Saturday, May 25, 2002

So, is there going to be a nuclear war between India and Pakistan? So far, the consensus seems to be that the probability ranges between very unlikely and extremely unlikely. However all these analyses have been working on the assumption that the leadership on both sides will be the same in six months as it is now. But how secure is Musharraf's position? If he were to be toppled by a radical Islamist faction, then I feel that a nuclear conflict becomes much more likely. There is a strong contingent of radical Islamofascists in the Pakistan intelligence organ, the ISI. Musharraf has been unable or unwilling to adequately purge this group, and they present probably the biggest threat to his remaining in power.

If a conflict between India and Pakistan does turn nuclear, what would the effects be? Horrific, of course. But it certainly wouldn't be Armageddon, at least outside the immediate zone that is. Precise figures for the countries' arsenals are hard to come by, but let's assume rough parity, with 50-75 weapons of Hiroshima-scale yield (15-50 kT), air and ballistic missile-deliverable.

Broadly speaking, nuclear warfighting strategy falls into two modes of operation, counterforce and countervalue. Counterforce strikes are designed to destroy your opponent's ability to strike you, by destroying his weapons before they can be used. Countervalue strikes are designed to destroy the real heart of an enemy nation, by targeting population centres and infrastructure. Which mode is used depends on a number of factors, but the most important are two-fold: the yield of your weapons, and the accuracy with which you can target them.

Countervalue strikes do not have to be particularly precisely targeted. If the bomb that destroyed Hiroshima had detonated a couple of miles from where it did, the results would have been much the same. Yield is more complex. Obviously, the bigger the yield the larger the area over which a certain range of effects is observed. However, the destructive effects of a nuclear weapon do not go up linearly with yield. The effect of 10 100kT bombs, targeted correctly, is greater than that of a single 1 MT bomb.

Counterforce weapons are much harder to obtain. Typically, your opponent's forces will be point targets, hardened against just such a strike. Here is where the playoff between yield and targeting really comes into play. Targeting capability is measured in terms of Circular Error Probable (CEP). CEP is the radius of the circle around the intended aim point into which 50% of weapons will land. Against a point target, reducing CEP is directly equivalent to increasing yield, but in a very non-linear fashion. A small reduction in CEP translates to a large increase in yield.

The problem that both sides face is that their arsenals are not very effective for either counterforce or countervalue roles. Although CEP is very important for counterforce, very high yield is also desirable. The warhead on an SS-18 Mod 3, specifically designed to target the US Minuteman force, had a warhead with a yield of 18-25 MT and a CEP of about 1000m (source). Trident D-5 SLBMs, owned by both the Royal Navy and USN, have multiple warheads in the 100-120 kT range with a CEP of 120m (source).
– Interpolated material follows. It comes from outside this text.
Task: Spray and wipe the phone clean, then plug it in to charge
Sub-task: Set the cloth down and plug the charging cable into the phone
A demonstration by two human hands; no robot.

Neither India nor Pakistan have the delivery mechanisms to turn their arsenals into an effective counterforce system. They almost by default are reduced to using their weapons in a countervalue strike. This would thus mean multiple warheads against the five or six largest cities in each country. One 20 kT warhead is insufficient to destroy a modern city. The large scale destruction at Hiroshima and Nagasaki was primarily due to the construction methods used. Even so, prompt fatalities would be in the hundreds of thousands to millions, and deaths afterwards due to dislocation of the economies and mass movement of refugees fleeing the cities would almost certainly be as high. In other words, a humanitarian catastrophe of huge proportions.

Would a nuclear war between India and Pakistan have any effects on, say, the USA? No. Prompt fallout from an airburst is very limited, and the long term fallout from such a limited exchange would be negligible. The political effects would be incalculable, however. I have long believed that it is in the best interests of the US to engage India as strongly as possible as a strategic partner. Now that relations with the Russians are so cordial, it is high time that India is brought onboard as a second buffer to Chinese expansionism. This might mean looking the other way were India to re-absorb Pakistan. Conversely, mediating in the dispute might be a good way to force access to the 'tribal areas' of North Pakistan, and achieve the rout of the remnants of al Qaida there.